Прекрасное тело так мало походило на труп, что целых пять дней не решались Бион и другие искусные врачи утверждать, что дух уже покинул свою земную темницу, чтобы в Элизиуме занять достойное место среди богов и героев.
Однако еще среди колебаний были сделаны уже все приготовления к погребению. Белых астр, опустошив цветники Терпандра, принесли девушки и устлали пол благовонными травами. Как жениха на брачный пир, увили Вафила белой туникой; волосы украсили венком; руки умастили мазями. На крылатых кадильницах Терпандр сжег ароматные смолы и курения. Спущенный полог давал постоянный сумрак и вместе с тем пропускал тонкие лучи солнца, игравшего на лице умершего странным, живым румянцем.
Безмолвно белела в сумраке победительница Афродита, даже улыбкой не выдавая своего торжества; благовонный шепот и подавленные вздохи не заглушали успокоительного журчания водоема.
Больше всех из девушек, конечно, плакала ненасытившая свою страсть Главкис, даже нарушая приличие и благочиние своими воплями и стонами. Несносная печаль разрывала ее сердце, еще переполненное неразделенной любовью. Никогда уже не узнает она радости; никогда не будет владеть прекрасным телом возлюбленного; даже сладкими воспоминаниями не могла она утешить себя, потому что воспоминанья о бесплодных ласках Вафила только еще больше увеличивали ее беспримерные, невыносимые страданья.
Много толков вызвала эта смерть, казавшаяся столь необъяснимой и несправедливой, ибо никто не мог знать, что еще на земле Вафил был счастливейшим из смертных любовников.
И только Терпандр, отметив в своих таблетках день погребения Вафила, осенний, хотя и ясный, возбуждающий какое-то необъяснимое беспокойство ветром, засыпающим пылью, багровым солнцем, шумом деревьев и недалекого моря, еще недостаточно спокойный, чтобы написать элегию{135}
правильным размером, записал: «Милость и мудрость богов, хотя бы и не всегда ясная для нашего бедного рассудка, всегда прозревается в, казалось бы, даже совершенно лишенных справедливости и разумности случаях нашей жизни».Флейты же Вафила он увез с собой на память об осени, проведенной у моря.
РАССКАЗЫ{136}
КНИГА II[52]
Эта книга посвящается Н. А Зборовской
I
ПЕТЕРБУРГСКИЕ АПОКРИФЫ[53]
Камни мостовых, стены старых домов, площади, дворцы и церкви много таят в себе загадочных, странных историй. Страшные преступления, прекрасные подвиги совершались здесь когда-то.

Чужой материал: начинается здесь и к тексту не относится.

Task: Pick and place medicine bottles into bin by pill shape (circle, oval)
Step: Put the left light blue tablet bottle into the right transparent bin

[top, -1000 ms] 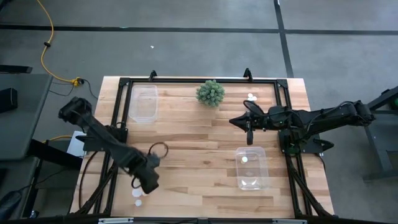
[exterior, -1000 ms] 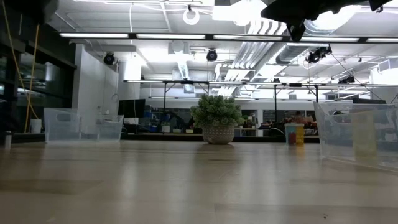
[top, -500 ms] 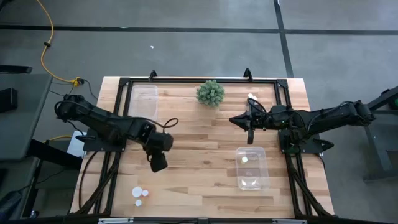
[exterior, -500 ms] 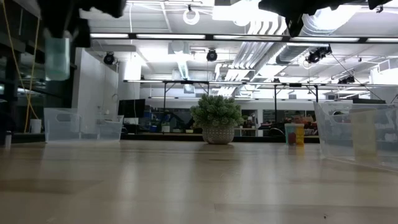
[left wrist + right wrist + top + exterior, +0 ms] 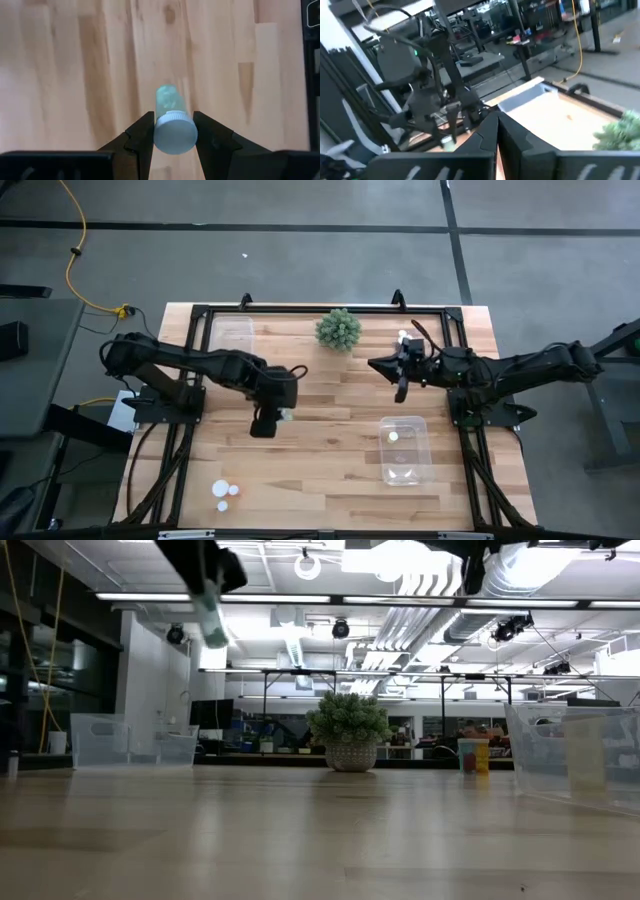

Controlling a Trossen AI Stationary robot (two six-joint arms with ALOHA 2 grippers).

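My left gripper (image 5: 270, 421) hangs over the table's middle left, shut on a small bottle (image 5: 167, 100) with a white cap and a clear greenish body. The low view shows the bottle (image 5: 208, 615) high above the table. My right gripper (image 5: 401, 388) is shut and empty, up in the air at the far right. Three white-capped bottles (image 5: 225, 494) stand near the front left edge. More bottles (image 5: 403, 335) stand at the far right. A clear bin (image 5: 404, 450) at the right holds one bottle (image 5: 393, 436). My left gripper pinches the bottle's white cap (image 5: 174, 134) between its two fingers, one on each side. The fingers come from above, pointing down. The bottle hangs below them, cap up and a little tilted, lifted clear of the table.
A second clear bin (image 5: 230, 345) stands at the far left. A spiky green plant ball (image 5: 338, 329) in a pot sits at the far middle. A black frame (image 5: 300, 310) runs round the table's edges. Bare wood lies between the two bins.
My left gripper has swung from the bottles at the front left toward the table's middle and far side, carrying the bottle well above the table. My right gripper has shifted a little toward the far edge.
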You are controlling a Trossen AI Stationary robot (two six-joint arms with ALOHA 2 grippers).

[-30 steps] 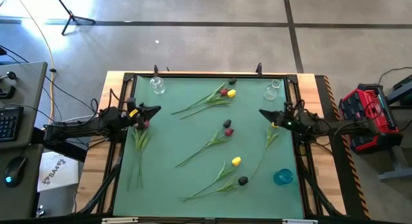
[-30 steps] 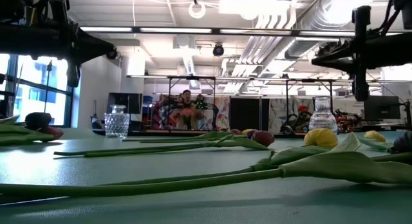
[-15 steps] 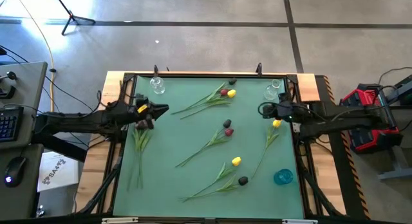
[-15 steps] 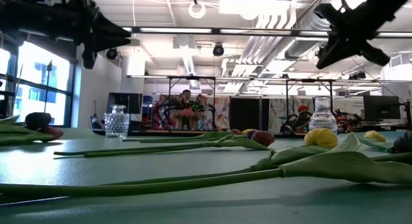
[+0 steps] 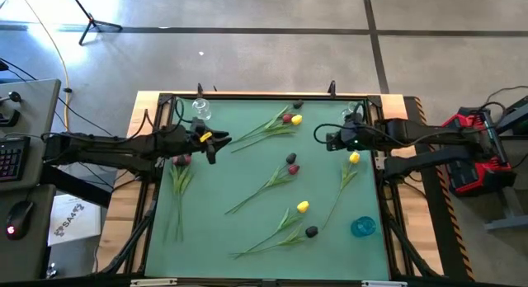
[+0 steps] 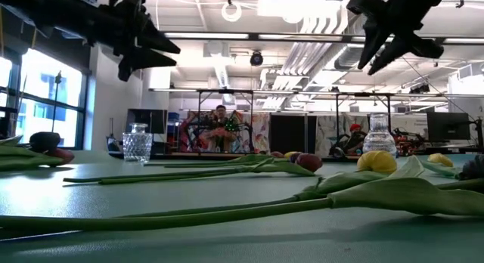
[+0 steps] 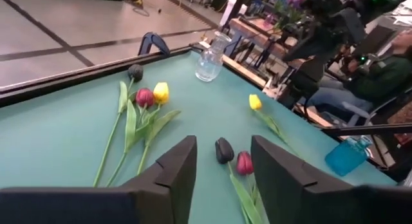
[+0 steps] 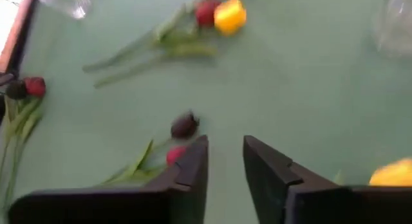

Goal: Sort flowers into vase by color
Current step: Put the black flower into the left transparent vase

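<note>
**Q:** Across the green mat, where do the flowers lie?

**A:** Flat on the mat in loose groups. A black, red and yellow cluster sits near the far edge. A black-and-red pair lies at the centre. A yellow tulip and a black tulip lie toward the near edge. A single yellow tulip lies on the right. A black-and-red pair lies on the left, stems trailing toward the near edge.

**Q:** Which vessels stand on the mat?

**A:** A clear glass vase at the far left corner, a second clear vase at the far right corner, and a blue vase near the right edge.

**Q:** How is the left arm posed?

**A:** It reaches in from the left, held level above the mat. The left gripper hangs between the left pair and the far cluster, clear of both. In the left wrist view its fingers stand apart, holding nothing, with the central pair framed between them.

**Q:** And the right arm?

**A:** It extends from the right, also raised. The right gripper hovers beside the far right vase, pointing toward the centre. In the right wrist view its fingers are parted and empty above the mat.

**Q:** Is either gripper touching a flower?

**A:** No; in the low view both hang well above the stems.
</note>
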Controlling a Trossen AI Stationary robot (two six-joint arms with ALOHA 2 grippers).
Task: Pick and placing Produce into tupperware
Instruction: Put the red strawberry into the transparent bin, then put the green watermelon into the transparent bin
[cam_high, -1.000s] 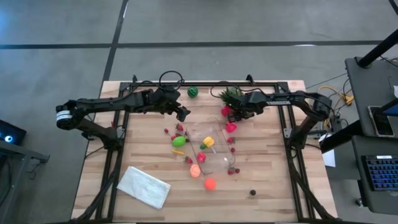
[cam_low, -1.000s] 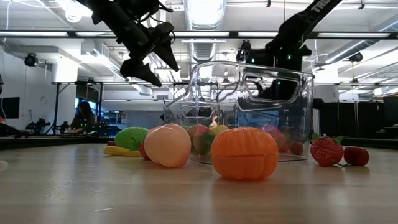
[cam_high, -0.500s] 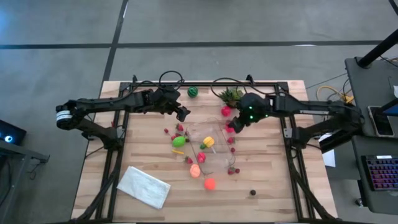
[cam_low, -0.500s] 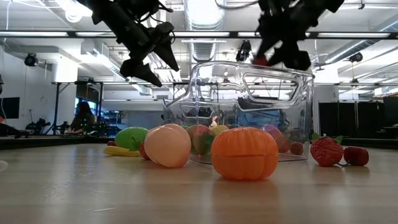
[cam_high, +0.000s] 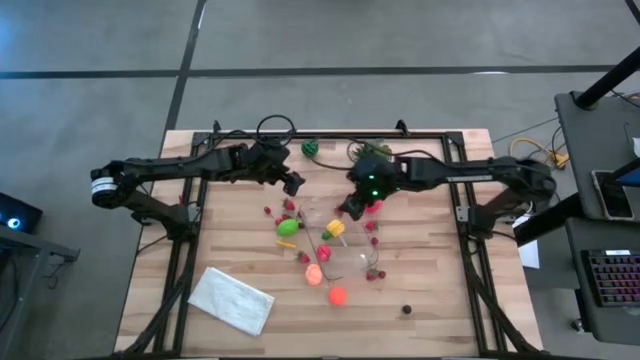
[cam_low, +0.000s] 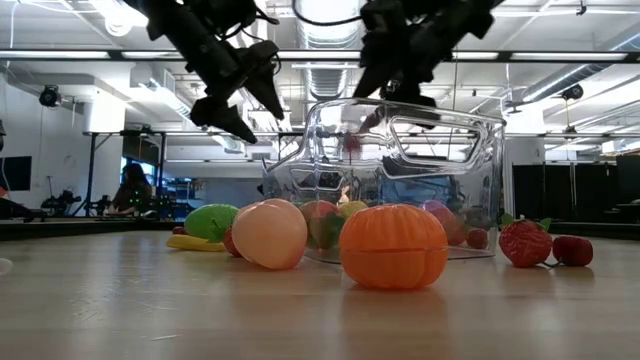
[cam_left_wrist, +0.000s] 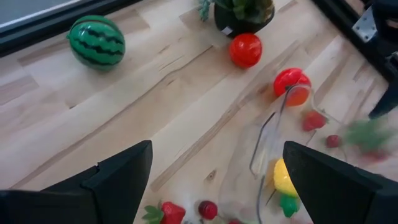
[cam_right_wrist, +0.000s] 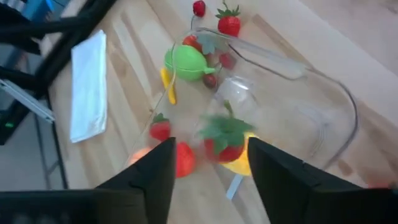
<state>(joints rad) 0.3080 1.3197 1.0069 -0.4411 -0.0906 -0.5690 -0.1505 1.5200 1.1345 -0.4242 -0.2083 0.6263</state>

Никто не знает, что было, как было.
Когда в сумерках брожу я, отуманенный чарами вечернего города, по этим же улицам, мимо этих же дворцов, вдоль блестящих каналов, — мне начинает казаться, что слышу далекие голоса, вижу давно забытые лица, воскресает в призрачном очаровании то, что когда-то жило здесь.
Томные вздохи любовников в аллеях Летнего сада, предсмертные стоны декабрьских романтиков на великой Дворцовой площади, грозные трубы Петра — все еще не замерли, не заглушены суетой нашей жизни.
Прими, любезный читатель, несколько историй, навеянных грезами о славном, веселом, жестоком и необычайном Петербурге минувшего.
То, что вычитал в старых книгах с пожелтевшими страницами, то, что пригрезилось в странные часы сумерек, то, что рассказали мне безмолвные свидетели великих тайн, — соединил я в этих историях для того, чтобы, насколько хватит слабых сил моих, прославить тебя еще раз, о, Петербург!
Ночной принц{137}
Романтическая повесть{138}
Глава первая,
в которой говорится о странных мечтаниях Миши Трубникова, о купальщице, разбитой тарелке и желтой даме
«На оных изображены персоны».
«Государь мой. Всякий поступок должен иметь свои причины. Чем прикажешь извинить вчерашнее твое поведение? Сервиз, из коего ты разрознил рыбную смену, стоил мне 500 рублей ассигнациями, но ты знаешь, что не убыток возмутил меня. Наденька и я с тревогой ожидаем твоих объяснений, так как припадок твой охотнее считаем мгновенным затмением разума, чем дерзостью.
Остаюсь преданным слугой твоим
Уже не слишком раннее утро тусклого, мятельного петербургского дня и письмо на толстой серой бумаге, надписанное почерком тонким и строгим — «Милостивому Государю Михаилу Ивановичу Трубникову в красный дом противу Вознесенья, в собственныя руки», — разбудили молодого человека в большой квадратной комнате, соединяющей в себе некоторое притязание на роскошь и заброшенность почти нежилого помещения.